Per poter adeguatamente elaborare tale concetto di traduzione occorre anche mettere in discussione la logica dello scambio che sostiene la struttura stessa del capitale, la quale opera una traduzione costante dei valori eterogenei nell’equivalente generale del denaro. Ripensando la traduzione al di là del quadro dell’equivalenza e dell’istanza decisionale neutra, è possibile individuare modelli di moltiplicazione e di proliferazione del senso che non contengano una dispersione politicamente svantaggiosa di forze e di alleanze. Un simile approccio eterolinguale alla traduzione, infatti, non implica un ridurre il pensiero e l’agire politico ad una serie di articolazioni ‘a casaccio’, che, oltretutto, sono limitate dalle condizioni istituzionali esistenti.

Riconcepire il politico in questo quadro non sta a significare dissimulare o abbandonare la sua dimensione conflittuale. La prassi e l’esperienza della lotta ben si conciliano con una prassi della traduzione che non cerca di appiattire tutti i linguaggi su un terreno omogeneo. Questo tipo di traduzione, in ogni caso, ci spinge a chiederci in che modo si possa riconsiderare una politica di lotta in cui uno vince e l’altro perde, servendosi di una politica di traduzione in cui ognuno di solito conquista e perde qualcosa allo stesso tempo.

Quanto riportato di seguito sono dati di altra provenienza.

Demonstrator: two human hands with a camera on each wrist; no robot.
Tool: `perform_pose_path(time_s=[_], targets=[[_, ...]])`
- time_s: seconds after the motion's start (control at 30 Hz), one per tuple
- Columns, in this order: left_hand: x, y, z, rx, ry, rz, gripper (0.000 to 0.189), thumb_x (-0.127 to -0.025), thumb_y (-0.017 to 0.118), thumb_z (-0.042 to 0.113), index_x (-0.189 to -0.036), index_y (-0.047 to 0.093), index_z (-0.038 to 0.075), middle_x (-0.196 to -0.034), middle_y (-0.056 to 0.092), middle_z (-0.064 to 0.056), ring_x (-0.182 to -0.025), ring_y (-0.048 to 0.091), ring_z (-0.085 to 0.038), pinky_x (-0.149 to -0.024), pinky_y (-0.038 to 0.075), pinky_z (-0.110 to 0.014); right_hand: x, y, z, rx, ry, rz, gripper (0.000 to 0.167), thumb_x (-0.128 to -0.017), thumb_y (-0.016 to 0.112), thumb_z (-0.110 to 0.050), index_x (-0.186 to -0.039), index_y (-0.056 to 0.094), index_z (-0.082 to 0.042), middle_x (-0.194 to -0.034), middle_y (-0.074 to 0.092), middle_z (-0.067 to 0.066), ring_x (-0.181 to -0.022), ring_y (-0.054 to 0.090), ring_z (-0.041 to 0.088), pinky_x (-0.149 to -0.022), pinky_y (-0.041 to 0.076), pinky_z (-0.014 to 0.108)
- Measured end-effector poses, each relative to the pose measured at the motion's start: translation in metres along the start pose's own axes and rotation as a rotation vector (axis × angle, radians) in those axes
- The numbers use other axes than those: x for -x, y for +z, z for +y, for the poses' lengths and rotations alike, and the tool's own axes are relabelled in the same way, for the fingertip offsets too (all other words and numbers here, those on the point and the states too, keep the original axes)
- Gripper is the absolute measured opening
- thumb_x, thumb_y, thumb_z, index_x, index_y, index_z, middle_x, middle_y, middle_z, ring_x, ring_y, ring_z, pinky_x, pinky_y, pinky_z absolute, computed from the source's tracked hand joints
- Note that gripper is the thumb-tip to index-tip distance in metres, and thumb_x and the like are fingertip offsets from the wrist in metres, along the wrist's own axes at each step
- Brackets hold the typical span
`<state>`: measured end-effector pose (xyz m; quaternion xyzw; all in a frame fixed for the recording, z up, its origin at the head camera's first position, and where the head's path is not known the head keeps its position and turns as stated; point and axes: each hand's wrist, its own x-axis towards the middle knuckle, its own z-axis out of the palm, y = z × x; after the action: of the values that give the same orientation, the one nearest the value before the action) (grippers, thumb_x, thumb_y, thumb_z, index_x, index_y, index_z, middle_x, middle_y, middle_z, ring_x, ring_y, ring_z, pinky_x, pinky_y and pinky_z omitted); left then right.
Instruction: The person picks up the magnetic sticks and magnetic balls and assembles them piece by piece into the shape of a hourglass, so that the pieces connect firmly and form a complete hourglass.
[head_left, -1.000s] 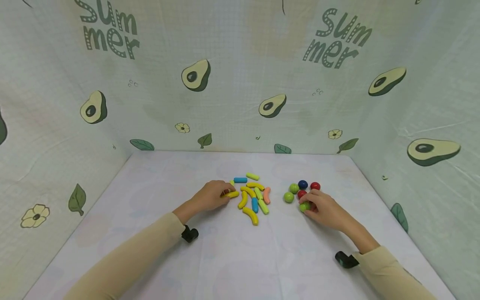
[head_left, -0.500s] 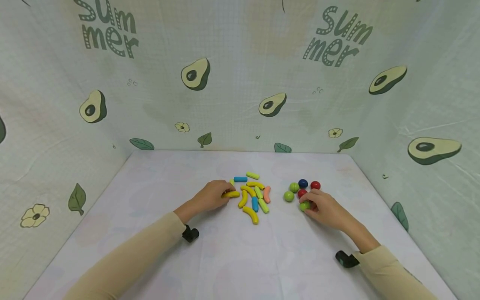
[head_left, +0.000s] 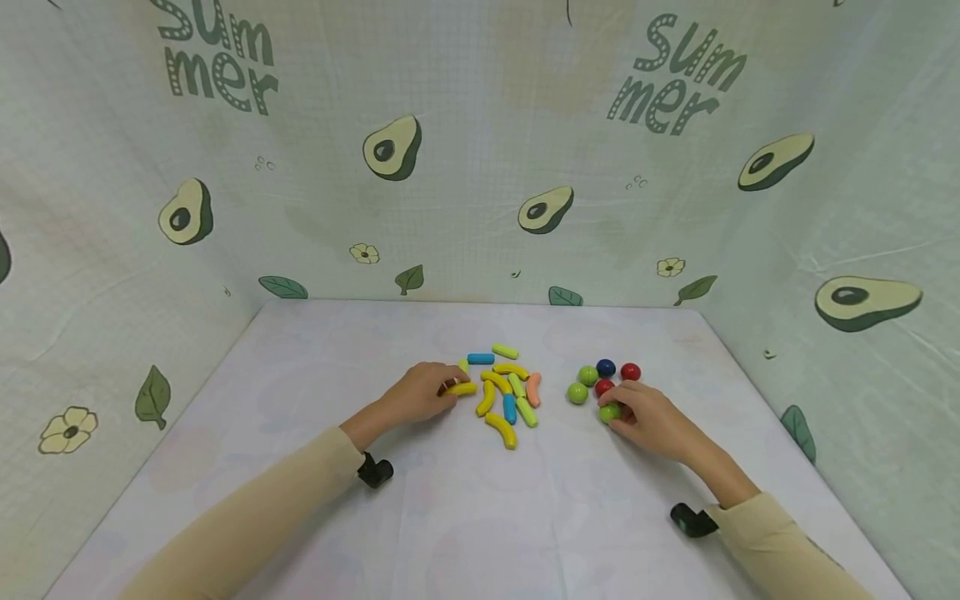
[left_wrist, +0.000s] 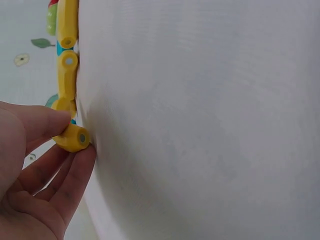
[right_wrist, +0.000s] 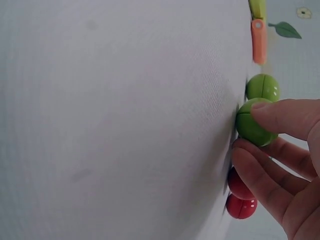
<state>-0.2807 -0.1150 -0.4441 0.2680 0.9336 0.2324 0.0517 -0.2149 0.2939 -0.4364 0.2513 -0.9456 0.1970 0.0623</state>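
My left hand (head_left: 417, 393) pinches a yellow curved magnetic rod (head_left: 466, 389) at the left of a group of rods. In the left wrist view the thumb is on one side of that rod (left_wrist: 75, 139), fingers on the other, and its end shows a grey round spot. My right hand (head_left: 654, 423) holds a green ball (head_left: 608, 413) between thumb and fingers, low by the table. The right wrist view shows a seam round this ball (right_wrist: 252, 125). Close by are two more green balls (head_left: 577, 393), two red balls (head_left: 631, 372) and a dark blue ball (head_left: 606, 367).
Between the hands lie several more yellow curved rods (head_left: 502, 431), blue straight rods (head_left: 481, 359), light green straight rods (head_left: 506, 351) and an orange curved rod (head_left: 533, 390). A pale cloth covers the table (head_left: 480, 517). Printed curtains (head_left: 465, 167) stand behind and at both sides.
My left hand has shifted very slightly left with the yellow curved rod. The right hand and the other rods and balls look the same.
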Motion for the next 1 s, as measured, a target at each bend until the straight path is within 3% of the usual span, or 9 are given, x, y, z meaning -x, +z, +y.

Ciò che serve è un riorientamento del politico che tenga conto di entrambi questi casi e delle varie temporalità possibili legate ai due casi. Non si tratta di privilegiare né una politica dell’evento, che pone in primo piano il momento della rivolta e della sospensione dell’ordine vigente, né una politica di articolazione, che enfatizza come le condizioni sociali contingenti prevedano la possibilità di portare avanti delle lotte circoscritte e strategiche. Nell’evidenziare, contemporaneamente, le lotte ed il lavoro necessario di traduzione, elementi costitutivi di qualsiasi tentativo di costruzione del comune, vogliamo dimostrare come la moltiplicazione del lavoro e la proliferazione dei confini debbano essere presi in considerazione per poter adeguatamente elaborare un nuovo concetto del politico.



[1] I risultati di tale ricerca verranno presto pubblicati in un libro.